Memory B cells are produced in the bone marrow and are mainly found in the lymph nodes and the spleen following infection. However, a recent discovery reveals that they can also be located in the lungs. These memory B cells located in our lungs are highly effective in blocking SARS-CoV-2 virus entry to the respiratory tract!

In AP Biology class, we learned that memory B cells allow immunity to viruses in the future. These cells memorize the characteristics of the antigen (virus) that activated their parent B cell during the infection—hence their name, memory B cell. This triggers a fast, strong, and long-lasting secondary immune response if the memory B cell encounters the same antigen again. 

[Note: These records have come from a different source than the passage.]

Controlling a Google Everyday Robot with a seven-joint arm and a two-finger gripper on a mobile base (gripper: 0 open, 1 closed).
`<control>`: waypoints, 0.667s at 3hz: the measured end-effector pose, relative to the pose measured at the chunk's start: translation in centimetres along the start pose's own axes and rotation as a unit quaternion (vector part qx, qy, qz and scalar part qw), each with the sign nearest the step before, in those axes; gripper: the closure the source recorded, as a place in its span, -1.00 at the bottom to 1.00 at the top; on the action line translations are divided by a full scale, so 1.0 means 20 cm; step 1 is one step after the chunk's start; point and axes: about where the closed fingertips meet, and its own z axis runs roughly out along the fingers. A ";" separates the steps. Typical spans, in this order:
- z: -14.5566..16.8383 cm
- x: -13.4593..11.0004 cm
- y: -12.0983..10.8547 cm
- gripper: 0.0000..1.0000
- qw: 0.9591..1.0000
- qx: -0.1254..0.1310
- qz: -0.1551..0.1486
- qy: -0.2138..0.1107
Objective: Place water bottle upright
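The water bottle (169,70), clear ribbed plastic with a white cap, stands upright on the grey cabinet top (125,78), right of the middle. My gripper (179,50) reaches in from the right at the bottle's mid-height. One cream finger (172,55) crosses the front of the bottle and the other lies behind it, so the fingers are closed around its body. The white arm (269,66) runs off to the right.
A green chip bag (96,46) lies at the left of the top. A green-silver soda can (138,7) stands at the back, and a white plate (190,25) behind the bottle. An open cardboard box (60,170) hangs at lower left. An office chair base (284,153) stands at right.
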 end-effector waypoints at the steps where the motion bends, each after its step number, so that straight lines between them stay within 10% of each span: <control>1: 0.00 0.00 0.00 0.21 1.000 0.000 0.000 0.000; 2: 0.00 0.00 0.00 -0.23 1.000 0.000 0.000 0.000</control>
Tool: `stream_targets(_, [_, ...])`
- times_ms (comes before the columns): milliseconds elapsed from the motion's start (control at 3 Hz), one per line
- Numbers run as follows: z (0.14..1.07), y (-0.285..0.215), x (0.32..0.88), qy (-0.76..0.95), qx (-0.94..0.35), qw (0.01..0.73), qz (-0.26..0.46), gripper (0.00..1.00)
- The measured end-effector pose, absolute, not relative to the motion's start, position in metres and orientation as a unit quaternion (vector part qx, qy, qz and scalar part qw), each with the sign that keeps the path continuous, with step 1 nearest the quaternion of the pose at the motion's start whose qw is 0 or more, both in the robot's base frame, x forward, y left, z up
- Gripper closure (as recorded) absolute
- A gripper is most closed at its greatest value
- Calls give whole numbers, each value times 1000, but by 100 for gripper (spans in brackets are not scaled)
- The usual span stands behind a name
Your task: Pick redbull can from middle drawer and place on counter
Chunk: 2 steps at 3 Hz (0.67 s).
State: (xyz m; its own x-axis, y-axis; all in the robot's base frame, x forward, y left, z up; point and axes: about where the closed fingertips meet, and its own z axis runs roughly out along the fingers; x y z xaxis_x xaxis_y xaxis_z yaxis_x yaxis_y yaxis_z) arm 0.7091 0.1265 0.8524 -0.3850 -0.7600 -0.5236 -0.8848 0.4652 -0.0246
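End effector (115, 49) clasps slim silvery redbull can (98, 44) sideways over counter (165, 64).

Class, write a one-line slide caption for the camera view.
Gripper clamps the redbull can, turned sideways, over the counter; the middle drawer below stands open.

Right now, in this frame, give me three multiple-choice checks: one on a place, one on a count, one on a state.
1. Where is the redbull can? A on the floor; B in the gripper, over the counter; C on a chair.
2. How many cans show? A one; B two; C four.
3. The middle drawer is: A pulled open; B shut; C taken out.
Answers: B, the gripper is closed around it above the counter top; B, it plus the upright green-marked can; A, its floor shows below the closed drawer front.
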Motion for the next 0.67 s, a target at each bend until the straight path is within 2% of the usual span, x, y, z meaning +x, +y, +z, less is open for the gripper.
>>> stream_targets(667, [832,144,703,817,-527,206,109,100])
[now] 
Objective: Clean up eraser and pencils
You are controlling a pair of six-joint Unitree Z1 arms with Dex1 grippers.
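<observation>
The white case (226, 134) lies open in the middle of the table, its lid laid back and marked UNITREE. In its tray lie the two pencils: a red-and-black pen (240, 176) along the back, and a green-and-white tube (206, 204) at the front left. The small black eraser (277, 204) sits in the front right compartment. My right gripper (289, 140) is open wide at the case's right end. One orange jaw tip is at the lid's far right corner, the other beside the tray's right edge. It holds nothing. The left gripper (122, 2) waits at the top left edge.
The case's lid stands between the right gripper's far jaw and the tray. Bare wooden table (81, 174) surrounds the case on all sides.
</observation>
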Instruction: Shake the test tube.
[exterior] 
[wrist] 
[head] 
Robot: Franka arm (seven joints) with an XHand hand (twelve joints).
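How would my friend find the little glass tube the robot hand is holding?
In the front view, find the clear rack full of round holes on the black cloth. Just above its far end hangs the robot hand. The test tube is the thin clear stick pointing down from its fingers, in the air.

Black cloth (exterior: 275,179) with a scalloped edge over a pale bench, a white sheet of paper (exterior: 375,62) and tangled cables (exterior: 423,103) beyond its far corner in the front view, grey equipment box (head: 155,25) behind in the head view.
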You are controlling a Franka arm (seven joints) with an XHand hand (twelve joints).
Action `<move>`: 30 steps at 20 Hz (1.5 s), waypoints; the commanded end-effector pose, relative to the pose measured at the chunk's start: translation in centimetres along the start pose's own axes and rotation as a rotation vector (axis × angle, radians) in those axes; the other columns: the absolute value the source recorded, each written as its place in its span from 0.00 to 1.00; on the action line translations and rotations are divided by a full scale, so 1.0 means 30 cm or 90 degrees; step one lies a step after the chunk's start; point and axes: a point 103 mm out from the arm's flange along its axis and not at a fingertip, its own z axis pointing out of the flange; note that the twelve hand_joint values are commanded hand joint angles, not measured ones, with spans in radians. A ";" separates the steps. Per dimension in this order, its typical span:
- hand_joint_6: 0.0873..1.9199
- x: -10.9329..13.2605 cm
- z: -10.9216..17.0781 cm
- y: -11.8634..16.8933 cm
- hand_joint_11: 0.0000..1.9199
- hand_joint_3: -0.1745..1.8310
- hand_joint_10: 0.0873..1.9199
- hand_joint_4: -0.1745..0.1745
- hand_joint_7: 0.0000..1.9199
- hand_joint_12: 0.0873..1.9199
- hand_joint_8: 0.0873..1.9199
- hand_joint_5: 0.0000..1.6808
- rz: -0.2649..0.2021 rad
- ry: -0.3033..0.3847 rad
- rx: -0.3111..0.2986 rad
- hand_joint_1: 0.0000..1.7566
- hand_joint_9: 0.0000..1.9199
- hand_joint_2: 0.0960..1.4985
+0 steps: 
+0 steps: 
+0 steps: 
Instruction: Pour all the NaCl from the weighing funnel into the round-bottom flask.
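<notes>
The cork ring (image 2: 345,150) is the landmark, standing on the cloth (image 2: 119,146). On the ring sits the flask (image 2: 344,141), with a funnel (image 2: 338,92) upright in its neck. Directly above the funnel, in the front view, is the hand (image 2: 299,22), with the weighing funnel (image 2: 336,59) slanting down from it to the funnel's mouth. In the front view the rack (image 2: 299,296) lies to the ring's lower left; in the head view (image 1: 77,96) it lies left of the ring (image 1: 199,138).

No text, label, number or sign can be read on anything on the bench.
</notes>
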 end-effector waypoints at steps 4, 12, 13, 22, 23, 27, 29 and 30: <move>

Aiming to reach a greater understanding of memory B cells’ role in the long-term immune response to respiratory infections, scientists studied mice infected with either influenza or SARS-CoV-2 viruses. The scientists tracked the appearance of memory B cells after infection using fluorescent markersbut not the type we use to draw and color! These fluorescent markers (shown in the image below) are specific molecules that bind to form fluorophores. Fluorophores can re-emit the light that they absorb and emit color, allowing scientists to track particular cells. After tracking the memory B cells, the team performed a single-cell transcriptome analysis, studying the genes expressed in each cell of the sample, which helped them study the function of the animal’s cells.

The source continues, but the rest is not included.